選手の発達段階を大まかに4つのステージに区別している。

  • (1)技術・体力ともにまだ不十分で、プロ選手としてやっていく土台づくりの段階
  • (2)1軍に定着して結果を出せるようになり、プロ選手のプライドが出てくる段階
  • (3)1軍の主軸選手となり、プライドがさらに高くなった段階
  • (4)コーチのアプローチは不要になり、寄り添うだけで十分となった段階

さらに、サポートする内容には次の2つのベクトルがある、としている。

  • (X)技術や体力を強化する。練習方法を教える。パフォーマンス向上のための指導
  • (Y)プロ選手に求められる言動や態度など、アスリートとして人間として成熟するための指導

Sportiva

勿論、これは吉井理人氏のコーチ論であるし、球団・コーチによって違いはあるだろうが、ある程度似たような部分はあるだろう。

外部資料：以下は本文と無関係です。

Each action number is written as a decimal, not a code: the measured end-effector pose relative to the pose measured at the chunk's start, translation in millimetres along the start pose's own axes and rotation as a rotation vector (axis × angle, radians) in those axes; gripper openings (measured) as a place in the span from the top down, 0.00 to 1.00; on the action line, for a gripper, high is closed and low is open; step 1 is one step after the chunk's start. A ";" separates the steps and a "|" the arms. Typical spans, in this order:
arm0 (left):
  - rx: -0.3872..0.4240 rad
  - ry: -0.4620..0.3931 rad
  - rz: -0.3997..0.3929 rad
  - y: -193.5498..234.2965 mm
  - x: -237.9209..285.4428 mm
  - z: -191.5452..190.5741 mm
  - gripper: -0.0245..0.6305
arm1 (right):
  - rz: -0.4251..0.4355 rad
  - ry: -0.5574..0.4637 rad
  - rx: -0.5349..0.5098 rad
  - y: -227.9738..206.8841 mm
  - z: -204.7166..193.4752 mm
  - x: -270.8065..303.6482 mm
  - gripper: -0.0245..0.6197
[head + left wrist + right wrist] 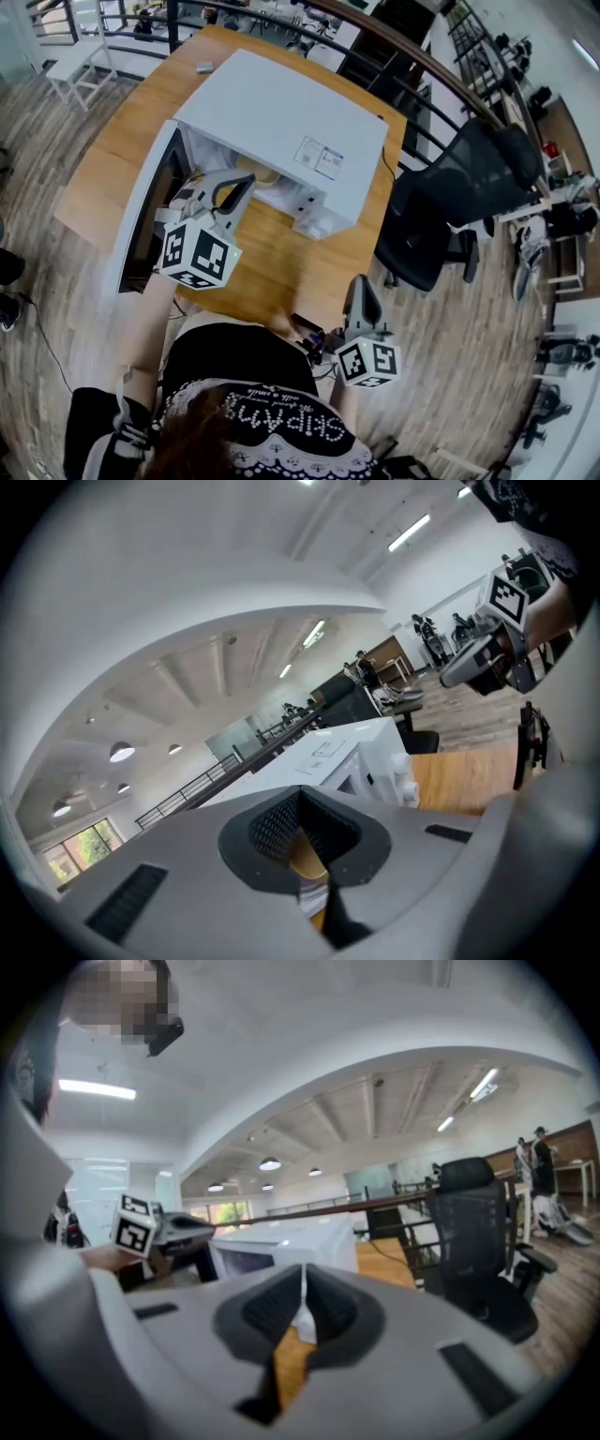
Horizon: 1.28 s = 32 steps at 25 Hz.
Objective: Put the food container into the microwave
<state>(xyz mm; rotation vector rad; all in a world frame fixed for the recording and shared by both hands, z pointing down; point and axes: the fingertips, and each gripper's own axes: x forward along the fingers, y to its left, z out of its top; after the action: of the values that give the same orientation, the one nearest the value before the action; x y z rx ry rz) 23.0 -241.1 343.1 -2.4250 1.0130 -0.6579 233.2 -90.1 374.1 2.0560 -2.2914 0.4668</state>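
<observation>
The head view looks steeply down from above on the microwave [281, 112] and table [272, 272], while both gripper views sit low and near, facing almost level toward that same microwave.

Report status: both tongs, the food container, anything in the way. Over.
Left tongs shut, empty, at the white box microwave mouth. Right tongs shut, empty, low by the person. Beige round container inside the cavity. Door open; nothing blocking.

The microwave [281, 122] looks smooth and matt, the table [122, 150] grained wood.
</observation>
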 end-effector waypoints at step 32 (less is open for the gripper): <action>-0.262 -0.126 0.123 -33.5 -135.9 27.7 0.92 | 0.012 -0.001 -0.027 -0.9 -1.4 -26.1 0.91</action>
<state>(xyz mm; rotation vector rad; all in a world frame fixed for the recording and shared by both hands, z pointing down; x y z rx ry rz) -27.5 -113.3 304.4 -2.5603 1.2513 -0.3439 237.1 -64.6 369.8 2.0315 -2.2995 0.4329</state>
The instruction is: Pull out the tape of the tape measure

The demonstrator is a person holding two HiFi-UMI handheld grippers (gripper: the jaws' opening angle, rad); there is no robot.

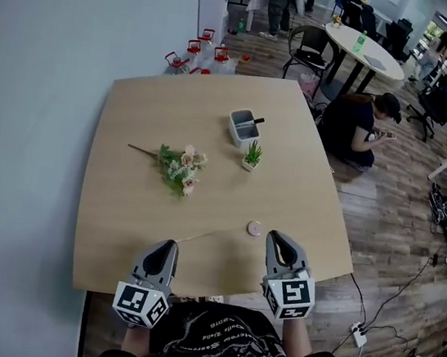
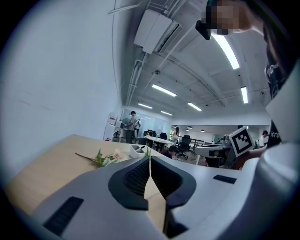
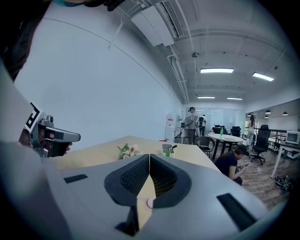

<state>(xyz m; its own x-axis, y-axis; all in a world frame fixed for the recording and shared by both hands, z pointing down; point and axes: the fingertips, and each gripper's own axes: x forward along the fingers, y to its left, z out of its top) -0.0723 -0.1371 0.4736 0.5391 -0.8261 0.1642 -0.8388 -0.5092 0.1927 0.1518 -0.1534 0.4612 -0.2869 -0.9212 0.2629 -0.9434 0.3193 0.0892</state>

そしてこのコーチ論から、藤浪の立ち位置を考えてみると阪神は藤浪を最終段階に置いているような節がある。

つまり、コーチのアプローチは不要になり、寄り添うだけで十分となった段階で、サポートは不要ということだ。

だからこそ「何か掴んで」なんてフワフワっとした言葉を17年から繰り返し使い続けているのだろう。

実績を考えれば当然であるし、妥当。しかし、17年からスランプに陥ったとして既にその状態から2年。

2年間「何か」だとか「前向き」にだとか、若干他人事のようなスタンスを取り続け、実践に送り出す。そこには、ひどい根性論の様なものすら感じてしまう。

それでなくとも(1)や(X)の段階を、ルーキー時代からすっ飛ばしてしまった藤浪だ。

今一度、最初の段階に立ち返り、球団・コーチがサポートする必要があるのではないだろうか?

最後に

ここ数年の藤浪の姿は見ていて辛いものがあり、なんとかならないものかと感じる一方、他球団ファンとして見れば甚だ迷惑な投手でもあった。

だってそうだろう?あんな危なっかしい投球の前に贔屓球団の選手を立たせると思うと正直ゾッとする。

ただ、それでも復活を願うのは「球界のエースとなれる器」と阪神ファンだけでなく野球ファンの多くが感じているからに他ならない。

だからこそ球団には「何か」なんてフワフワとした言葉でなく、フォームを作り直すでも、まずは短いイニングでなんて話でも、とにかく明確なビジョンを打ち出し、本気の姿勢で藤浪と向き合ってくれないかだろうかと感じてしまうのだ。